7. Marinades and vinaigrettes
Marinated pickle food or fermented foods, such as cucumbers, mushrooms, plums, beets or herring, are the perfect hors d’oeuvres. Its flavors are so intense, that in Central Europe are traditionally served with vodka. And the discussion is over. The acidity of the vinegar is a nightmare for the wine and, in the specific case of herring; we have to add the fat of the fish. It’s too much for a wine.
Vinegar is also the basis of the emulsions or sauces that we use for our salads. This intense taste breaks the balance between the acidity and the sweetness of the wine. It is very noticeable in the case of reds. To make this challenge work, the wine must be firm and dry, even with astringent tannins and high acidity. My trick is to replace the apple or white vinegar with a raspberry one or add a drop of honey to provoke a counterpoint with its acidity. We can also prepare a dressing for salad based on white wine or simply lemon juice.

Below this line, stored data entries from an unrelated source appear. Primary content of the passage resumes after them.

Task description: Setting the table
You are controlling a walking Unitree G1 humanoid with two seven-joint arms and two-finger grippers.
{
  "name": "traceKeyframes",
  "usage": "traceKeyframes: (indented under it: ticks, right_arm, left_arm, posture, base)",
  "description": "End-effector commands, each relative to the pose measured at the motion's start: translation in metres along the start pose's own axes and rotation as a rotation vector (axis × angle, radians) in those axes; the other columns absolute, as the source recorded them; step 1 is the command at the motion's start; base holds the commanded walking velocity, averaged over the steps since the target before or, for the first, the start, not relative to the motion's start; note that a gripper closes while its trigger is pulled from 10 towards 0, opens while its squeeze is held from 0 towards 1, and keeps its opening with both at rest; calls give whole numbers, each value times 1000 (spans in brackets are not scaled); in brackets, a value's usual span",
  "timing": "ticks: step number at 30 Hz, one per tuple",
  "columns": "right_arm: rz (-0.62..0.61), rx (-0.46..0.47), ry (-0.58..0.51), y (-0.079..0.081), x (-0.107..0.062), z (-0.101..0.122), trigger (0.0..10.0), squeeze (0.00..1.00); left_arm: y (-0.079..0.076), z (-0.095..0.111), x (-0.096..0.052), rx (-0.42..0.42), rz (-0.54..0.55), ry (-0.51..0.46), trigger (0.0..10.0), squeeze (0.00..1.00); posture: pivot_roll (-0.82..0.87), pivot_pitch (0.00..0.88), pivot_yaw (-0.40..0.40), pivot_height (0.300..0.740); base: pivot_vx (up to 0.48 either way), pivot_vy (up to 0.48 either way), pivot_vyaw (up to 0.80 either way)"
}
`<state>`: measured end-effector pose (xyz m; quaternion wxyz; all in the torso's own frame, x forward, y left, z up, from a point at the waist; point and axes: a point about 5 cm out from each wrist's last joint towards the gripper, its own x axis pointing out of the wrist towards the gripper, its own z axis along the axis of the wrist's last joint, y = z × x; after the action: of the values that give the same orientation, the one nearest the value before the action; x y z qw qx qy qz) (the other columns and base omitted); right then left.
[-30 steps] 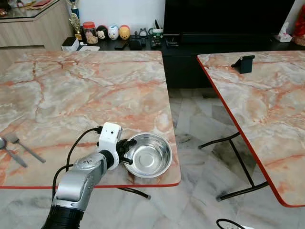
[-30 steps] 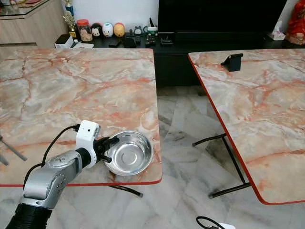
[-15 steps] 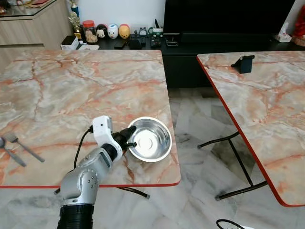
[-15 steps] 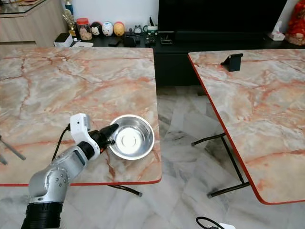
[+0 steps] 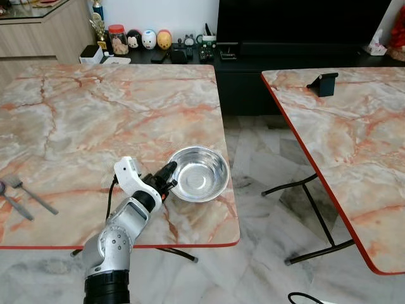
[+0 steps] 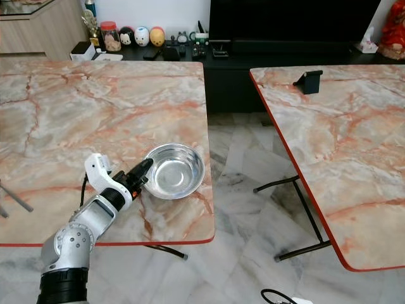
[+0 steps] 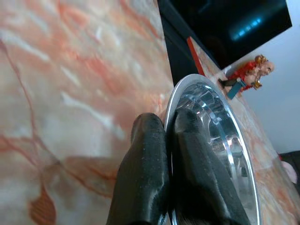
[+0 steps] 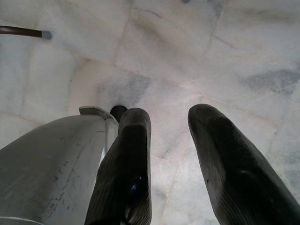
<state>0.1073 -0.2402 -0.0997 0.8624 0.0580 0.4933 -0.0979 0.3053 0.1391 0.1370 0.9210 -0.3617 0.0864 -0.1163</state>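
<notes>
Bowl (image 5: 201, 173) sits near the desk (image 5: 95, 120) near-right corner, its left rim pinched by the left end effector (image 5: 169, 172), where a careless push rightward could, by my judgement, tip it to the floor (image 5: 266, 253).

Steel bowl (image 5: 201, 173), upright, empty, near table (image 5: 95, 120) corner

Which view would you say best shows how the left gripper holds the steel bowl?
The left wrist view: the left gripper pinches the steel bowl rim, one finger inside, one outside. The eye views show the whole bowl, the grip small.
</notes>
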Motion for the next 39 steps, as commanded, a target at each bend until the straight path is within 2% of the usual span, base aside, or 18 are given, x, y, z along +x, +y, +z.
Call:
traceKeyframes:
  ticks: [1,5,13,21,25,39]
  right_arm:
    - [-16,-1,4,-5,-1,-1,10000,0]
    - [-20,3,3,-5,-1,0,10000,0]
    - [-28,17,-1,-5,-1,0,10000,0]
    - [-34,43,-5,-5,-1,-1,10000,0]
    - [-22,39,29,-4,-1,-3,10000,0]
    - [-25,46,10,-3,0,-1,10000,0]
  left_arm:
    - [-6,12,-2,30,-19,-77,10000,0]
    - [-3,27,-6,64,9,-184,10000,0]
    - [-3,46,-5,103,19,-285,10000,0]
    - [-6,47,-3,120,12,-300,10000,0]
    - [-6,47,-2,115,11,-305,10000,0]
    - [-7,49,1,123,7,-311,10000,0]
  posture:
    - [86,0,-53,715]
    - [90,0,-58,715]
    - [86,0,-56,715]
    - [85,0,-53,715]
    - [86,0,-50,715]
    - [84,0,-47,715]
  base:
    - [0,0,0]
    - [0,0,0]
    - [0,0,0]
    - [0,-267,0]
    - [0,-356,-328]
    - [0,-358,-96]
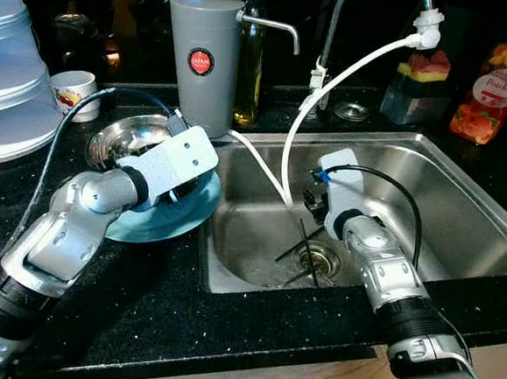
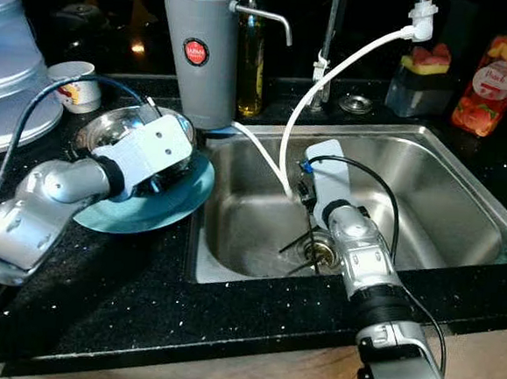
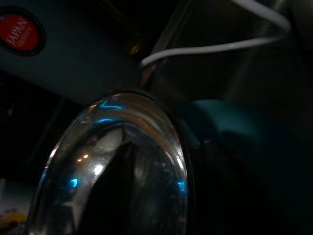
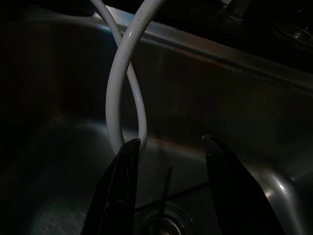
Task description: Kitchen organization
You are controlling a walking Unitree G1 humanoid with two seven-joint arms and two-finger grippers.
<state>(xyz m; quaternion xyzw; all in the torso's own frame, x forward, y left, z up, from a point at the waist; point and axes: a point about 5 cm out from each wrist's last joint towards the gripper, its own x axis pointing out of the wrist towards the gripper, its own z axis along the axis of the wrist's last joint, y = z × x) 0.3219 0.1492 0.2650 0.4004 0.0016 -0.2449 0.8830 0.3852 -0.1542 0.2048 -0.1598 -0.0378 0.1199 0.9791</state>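
Left hand (image 3: 115,196) reaches into steel bowl (image 1: 121,140) on black worktop (image 1: 165,305), beside teal plate (image 1: 177,214); can't tell if its fingers are spread or together; right hand (image 4: 171,147) down in steel sink (image 1: 462,215), fingers spread, empty, just beside white hoses (image 4: 122,93), above drain (image 1: 318,260); grey water filter (image 1: 204,63) behind bowl; small cup (image 1: 72,92) further left.

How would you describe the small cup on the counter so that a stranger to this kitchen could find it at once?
Start at the steel sink and go to the black counter on the robot's left, past the tall grey canister and the steel bowl on the teal plate. The small white cup stands beyond them; it alone is white with red and yellow print.
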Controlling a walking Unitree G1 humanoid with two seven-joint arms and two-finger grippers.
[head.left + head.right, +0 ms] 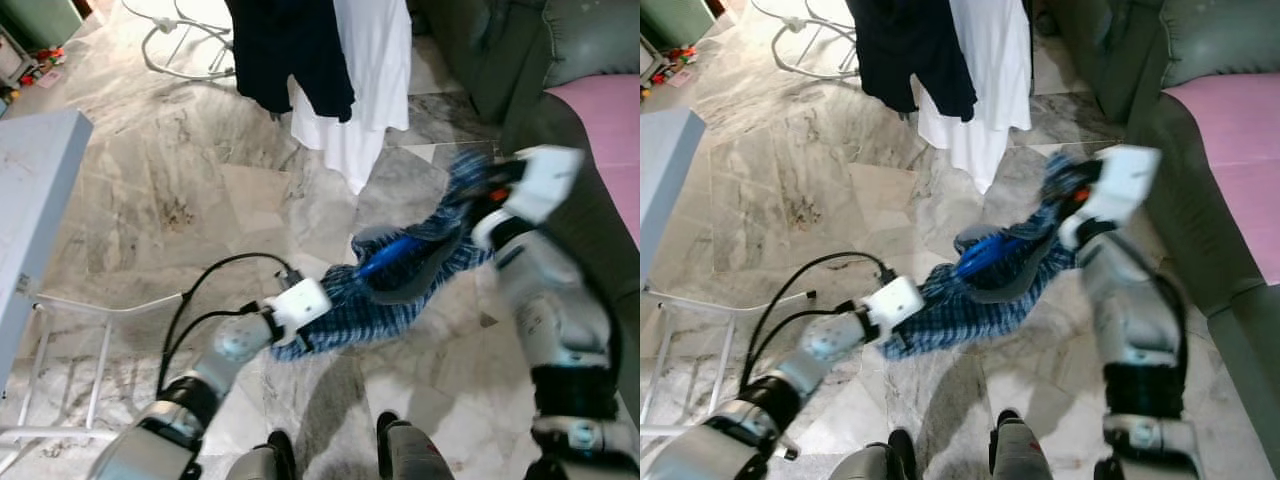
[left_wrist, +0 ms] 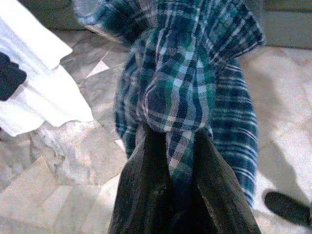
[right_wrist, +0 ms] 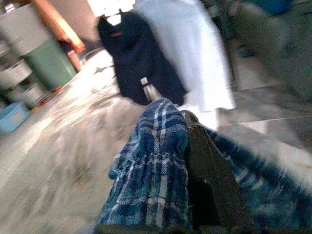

If you want to evaluate and understand a wine well, you must leave aside the products with intense aromas, such as perfumes and cigarette smoke. We should also avoid eating garlic, drinking an espresso or consuming mint, both toothpaste and chewing gum.
Mint is very good for digestion, but it has nothing to do with wine. The molecule of menthol does not make the wine more beautiful than it is. Quite the opposite. Some experts argue that a dessert with mint must be accompanied with a wine that has sweetness, a rich aroma and intense acidity. That is very personal. In my case, I say noto the mint. Yes. Firmly.